According to the NESARC numbers, during a period when about a dozen states legalized marijuana for medical use, several decriminalized possession of small amounts, and two legalized marijuana for recreational use, cannabis consumers became less likely to abuse the drug. The NSDUH numbers, although they diverge in other ways, show the same thing: Between 2002 and 2012, according to the figures cited by Hasin et al., the prevalence of marijuana use disorders among cannabis consumers fell by 17%, from 15% to 12.5%. As more states legalize marijuana during the next decade, it seems reasonable to predict that the percentage of cannabis consumers who experience problems as a result of their marijuana use will continue to decline.
I say that for a few reasons. First, fewer cannabis consumers will experience prohibition-related problems such as getting arrested or losing a job after testing positive for marijuana. Second, I suspect the people who are most inclined to abuse drugs are also the least inclined to abstain because the law says they should. Third, a more tolerant atmosphere is more conducive to teaching people about responsible drug use, both through modeling and through the sort of explicit instruction that Hasin and her colleagues seem to have on mind. “This information is important to convey in a balanced manner,” they say, and I agree.
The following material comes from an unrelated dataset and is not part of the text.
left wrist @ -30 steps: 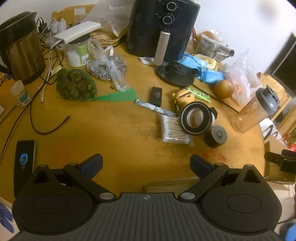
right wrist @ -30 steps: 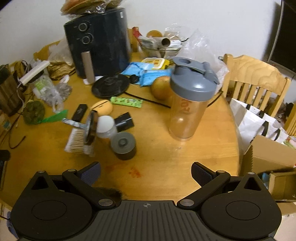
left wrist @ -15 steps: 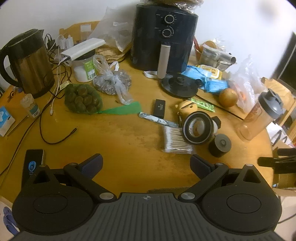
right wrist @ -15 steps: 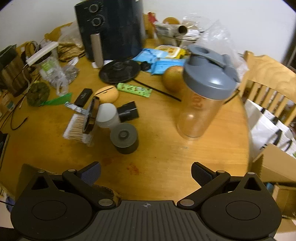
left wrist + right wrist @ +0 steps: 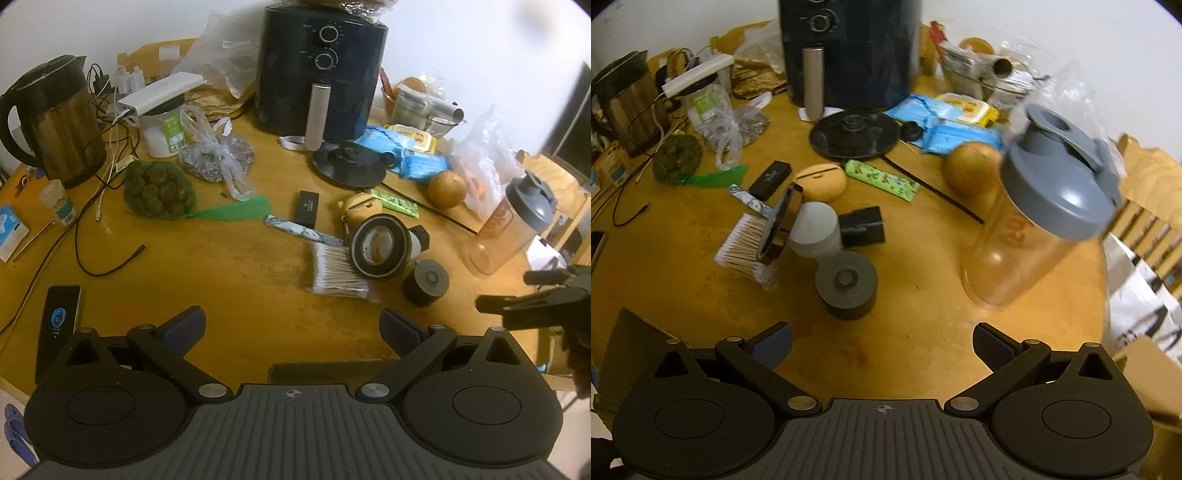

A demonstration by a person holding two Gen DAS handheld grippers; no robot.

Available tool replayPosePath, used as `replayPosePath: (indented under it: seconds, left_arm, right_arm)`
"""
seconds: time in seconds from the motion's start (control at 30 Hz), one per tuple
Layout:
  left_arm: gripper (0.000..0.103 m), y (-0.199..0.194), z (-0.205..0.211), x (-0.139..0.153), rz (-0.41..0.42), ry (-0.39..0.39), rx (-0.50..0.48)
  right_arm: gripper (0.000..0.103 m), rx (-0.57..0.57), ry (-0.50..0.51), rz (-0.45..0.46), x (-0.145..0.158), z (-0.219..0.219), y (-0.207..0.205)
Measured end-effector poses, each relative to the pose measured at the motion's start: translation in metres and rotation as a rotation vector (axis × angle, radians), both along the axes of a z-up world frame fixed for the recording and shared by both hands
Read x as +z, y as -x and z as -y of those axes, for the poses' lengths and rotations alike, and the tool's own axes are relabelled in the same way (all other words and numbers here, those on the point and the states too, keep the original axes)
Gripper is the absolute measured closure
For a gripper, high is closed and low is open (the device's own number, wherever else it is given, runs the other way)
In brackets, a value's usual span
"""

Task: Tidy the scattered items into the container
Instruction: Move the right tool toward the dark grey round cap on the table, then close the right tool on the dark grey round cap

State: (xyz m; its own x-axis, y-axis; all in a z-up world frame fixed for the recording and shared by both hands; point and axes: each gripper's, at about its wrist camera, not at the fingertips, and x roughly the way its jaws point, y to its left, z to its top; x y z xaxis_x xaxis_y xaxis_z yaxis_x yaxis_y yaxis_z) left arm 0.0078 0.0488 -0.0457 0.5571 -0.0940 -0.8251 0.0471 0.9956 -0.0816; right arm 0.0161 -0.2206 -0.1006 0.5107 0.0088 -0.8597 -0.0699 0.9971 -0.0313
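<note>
Hovering over the wooden table [image 5: 229,266], left gripper [image 5: 291,326] and right gripper [image 5: 882,341] both spread wide, empty; cotton swabs [image 5: 338,271], grey cap [image 5: 846,284], shaker bottle [image 5: 1034,218] scattered ahead.

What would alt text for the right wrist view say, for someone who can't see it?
An open, empty right claw hovers over a cluttered round wooden table. Ahead stand a clear shaker bottle with a grey lid, a small grey canister and a pack of cotton swabs, with a black air fryer behind.
</note>
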Motion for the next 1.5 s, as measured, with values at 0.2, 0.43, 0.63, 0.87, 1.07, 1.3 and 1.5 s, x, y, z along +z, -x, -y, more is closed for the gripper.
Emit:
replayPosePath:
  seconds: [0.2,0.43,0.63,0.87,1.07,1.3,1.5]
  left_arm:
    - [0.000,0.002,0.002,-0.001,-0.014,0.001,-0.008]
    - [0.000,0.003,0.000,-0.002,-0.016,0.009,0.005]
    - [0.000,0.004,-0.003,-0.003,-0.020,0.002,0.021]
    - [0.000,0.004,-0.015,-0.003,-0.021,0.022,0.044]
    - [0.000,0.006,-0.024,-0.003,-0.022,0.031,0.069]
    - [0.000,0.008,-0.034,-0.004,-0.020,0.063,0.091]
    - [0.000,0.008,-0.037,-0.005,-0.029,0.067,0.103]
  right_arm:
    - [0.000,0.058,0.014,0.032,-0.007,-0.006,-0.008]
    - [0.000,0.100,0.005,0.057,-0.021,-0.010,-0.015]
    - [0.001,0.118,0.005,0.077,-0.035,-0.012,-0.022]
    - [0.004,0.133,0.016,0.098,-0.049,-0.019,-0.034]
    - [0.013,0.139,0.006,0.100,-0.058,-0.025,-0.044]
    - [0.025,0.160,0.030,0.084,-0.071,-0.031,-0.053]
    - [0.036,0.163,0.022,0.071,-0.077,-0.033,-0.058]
But such balance is difficult to achieve under prohibition, which encourages a black-and-white, all-or-nothing attitude toward drugs.
Hasin et al. illustrate that problem by worrying about the decline in the percentage of Americans who believe regular cannabis consumption poses a “great risk,” which they erroneously equate with “public beliefs that marijuana use is harmless.” Compared to other activities that Americans enjoy, such as drinking or skiing, marijuana use does not pose a great risk, and saying so is not the same as saying it poses no risk at all. Researchers who call for “public education about the risks of marijuana use, presented in a reasonable, balanced manner,” as Hasin and her colleagues do, should lead by example.